Et tous, riches et pauvres, fuient vers le continent nord, patrie supposée des opportunités et de l’argent facile.

Ils vont y retrouver pauvreté et oppression dans une société culturellement fracturée, rongée par les psychotropes, tentée par un isolationnisme xénophobe et sévère qui ne distinguerait ni alliés, ni concurrents, ni adversaires.

Le prix Nobel 2024 Daron Acemoglu trouve une des racines du désordre actuel dans « l’encomienda », modèle de servitude importé par les conquistadors qui a dévalorisé la valeur travail et éloigné le monde hispanique du monde anglo-saxon. Il a raison.

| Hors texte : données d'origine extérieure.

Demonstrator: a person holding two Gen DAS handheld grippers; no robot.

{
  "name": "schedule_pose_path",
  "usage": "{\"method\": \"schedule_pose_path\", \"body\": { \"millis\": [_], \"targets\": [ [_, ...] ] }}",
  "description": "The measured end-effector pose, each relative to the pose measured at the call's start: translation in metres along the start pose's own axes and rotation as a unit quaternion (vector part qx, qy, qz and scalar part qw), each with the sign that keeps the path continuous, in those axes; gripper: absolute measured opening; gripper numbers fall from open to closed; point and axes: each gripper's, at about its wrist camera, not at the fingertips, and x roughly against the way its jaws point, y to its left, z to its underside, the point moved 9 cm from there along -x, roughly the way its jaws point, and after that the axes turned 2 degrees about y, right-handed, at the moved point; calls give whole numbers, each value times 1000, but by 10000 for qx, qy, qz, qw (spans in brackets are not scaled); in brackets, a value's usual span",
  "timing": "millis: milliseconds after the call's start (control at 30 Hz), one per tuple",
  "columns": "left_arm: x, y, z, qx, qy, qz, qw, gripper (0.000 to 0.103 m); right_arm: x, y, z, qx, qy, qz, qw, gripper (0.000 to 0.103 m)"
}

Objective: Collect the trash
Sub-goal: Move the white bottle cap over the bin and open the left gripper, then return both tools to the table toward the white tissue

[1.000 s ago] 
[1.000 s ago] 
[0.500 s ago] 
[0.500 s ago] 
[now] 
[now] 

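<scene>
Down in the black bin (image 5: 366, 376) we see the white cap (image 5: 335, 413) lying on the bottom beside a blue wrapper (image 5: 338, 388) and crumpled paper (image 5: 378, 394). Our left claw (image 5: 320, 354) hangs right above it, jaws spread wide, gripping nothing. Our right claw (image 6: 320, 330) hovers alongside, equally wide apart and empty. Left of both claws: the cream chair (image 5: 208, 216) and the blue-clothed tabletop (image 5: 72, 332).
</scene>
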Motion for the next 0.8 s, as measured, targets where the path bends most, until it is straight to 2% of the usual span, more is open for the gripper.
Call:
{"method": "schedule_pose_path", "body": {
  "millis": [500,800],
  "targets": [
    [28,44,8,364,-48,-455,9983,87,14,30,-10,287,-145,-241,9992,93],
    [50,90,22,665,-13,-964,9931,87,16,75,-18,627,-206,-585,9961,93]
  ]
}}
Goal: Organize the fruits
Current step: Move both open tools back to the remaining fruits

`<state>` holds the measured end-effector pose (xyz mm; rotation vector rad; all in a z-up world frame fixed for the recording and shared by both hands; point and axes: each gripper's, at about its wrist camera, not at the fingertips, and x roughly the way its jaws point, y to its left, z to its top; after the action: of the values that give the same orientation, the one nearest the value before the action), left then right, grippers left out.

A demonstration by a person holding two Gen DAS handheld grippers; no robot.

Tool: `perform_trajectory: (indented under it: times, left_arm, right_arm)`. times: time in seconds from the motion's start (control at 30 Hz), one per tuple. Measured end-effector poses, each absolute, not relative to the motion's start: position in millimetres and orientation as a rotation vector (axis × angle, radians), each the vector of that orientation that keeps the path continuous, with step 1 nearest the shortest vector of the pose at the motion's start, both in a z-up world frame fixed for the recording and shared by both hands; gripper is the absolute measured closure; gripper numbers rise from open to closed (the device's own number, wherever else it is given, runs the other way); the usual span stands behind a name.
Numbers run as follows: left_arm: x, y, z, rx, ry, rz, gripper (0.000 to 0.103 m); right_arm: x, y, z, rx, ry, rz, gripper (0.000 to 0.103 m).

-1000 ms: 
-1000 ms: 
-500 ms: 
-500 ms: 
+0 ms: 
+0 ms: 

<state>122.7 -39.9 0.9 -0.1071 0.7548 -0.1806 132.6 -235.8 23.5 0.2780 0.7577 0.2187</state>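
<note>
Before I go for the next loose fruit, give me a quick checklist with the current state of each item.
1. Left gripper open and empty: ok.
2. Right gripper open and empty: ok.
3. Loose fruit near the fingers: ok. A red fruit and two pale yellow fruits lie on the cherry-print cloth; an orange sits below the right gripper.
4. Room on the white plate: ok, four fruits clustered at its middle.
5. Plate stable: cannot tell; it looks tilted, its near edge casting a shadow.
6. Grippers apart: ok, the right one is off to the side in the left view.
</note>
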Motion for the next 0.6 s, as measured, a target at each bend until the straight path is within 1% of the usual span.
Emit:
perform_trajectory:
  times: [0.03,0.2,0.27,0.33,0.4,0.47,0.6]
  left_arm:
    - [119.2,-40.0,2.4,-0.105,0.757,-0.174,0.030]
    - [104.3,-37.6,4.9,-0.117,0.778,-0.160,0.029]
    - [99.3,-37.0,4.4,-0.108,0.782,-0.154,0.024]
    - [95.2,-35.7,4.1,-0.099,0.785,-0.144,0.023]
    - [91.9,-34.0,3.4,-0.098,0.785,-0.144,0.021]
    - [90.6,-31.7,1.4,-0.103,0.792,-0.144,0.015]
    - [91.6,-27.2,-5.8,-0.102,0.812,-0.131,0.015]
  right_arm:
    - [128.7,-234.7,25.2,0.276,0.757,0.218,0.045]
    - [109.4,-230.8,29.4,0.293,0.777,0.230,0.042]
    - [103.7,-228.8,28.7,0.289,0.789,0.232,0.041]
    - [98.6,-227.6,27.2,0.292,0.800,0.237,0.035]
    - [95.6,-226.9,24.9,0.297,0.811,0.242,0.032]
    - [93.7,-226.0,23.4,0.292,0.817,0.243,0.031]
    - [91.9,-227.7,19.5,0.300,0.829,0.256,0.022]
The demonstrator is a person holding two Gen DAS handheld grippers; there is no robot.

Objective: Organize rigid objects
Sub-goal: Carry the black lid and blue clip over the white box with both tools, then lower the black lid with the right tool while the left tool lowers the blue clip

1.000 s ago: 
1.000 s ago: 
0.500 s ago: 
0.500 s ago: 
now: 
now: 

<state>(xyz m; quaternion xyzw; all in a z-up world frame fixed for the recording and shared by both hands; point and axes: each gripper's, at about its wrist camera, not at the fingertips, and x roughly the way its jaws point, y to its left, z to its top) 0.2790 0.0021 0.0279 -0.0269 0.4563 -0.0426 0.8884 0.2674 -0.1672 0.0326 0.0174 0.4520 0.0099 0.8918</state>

Les États Unis d’Amérique vont bien. La première puissance économique et militaire, malgré une société civile ayant perdu les repères d’hier et rongée par le doute, conserve fière allure. Suralimentée en énergie fossile, au dollar non convertible, et au fast-food, elle continue un parcours économique très spectaculaire à la pointe du progrès technologique et de l’économie numérique.

Son modèle culturel surclasse tous les autres. Les graves échecs du dernier quart de siècle sont quantité négligeable. Son président élu, septuagénaire bientôt octogénaire, dispose d’une légitimité indiscutable et du contrôle total du Congrès. Ses soixante-quinze millions d’électeurs sont en symbiose avec lui en dépit de parcours personnel, professionnel et présidentiel antérieurs à tout le moins peu convaincant. Bizarrement sans connaître autre chose que des bribes illisibles de son projet politique, le monde attend, posé et pétrifié, ses nouveaux premiers pas à la Maison Blanche.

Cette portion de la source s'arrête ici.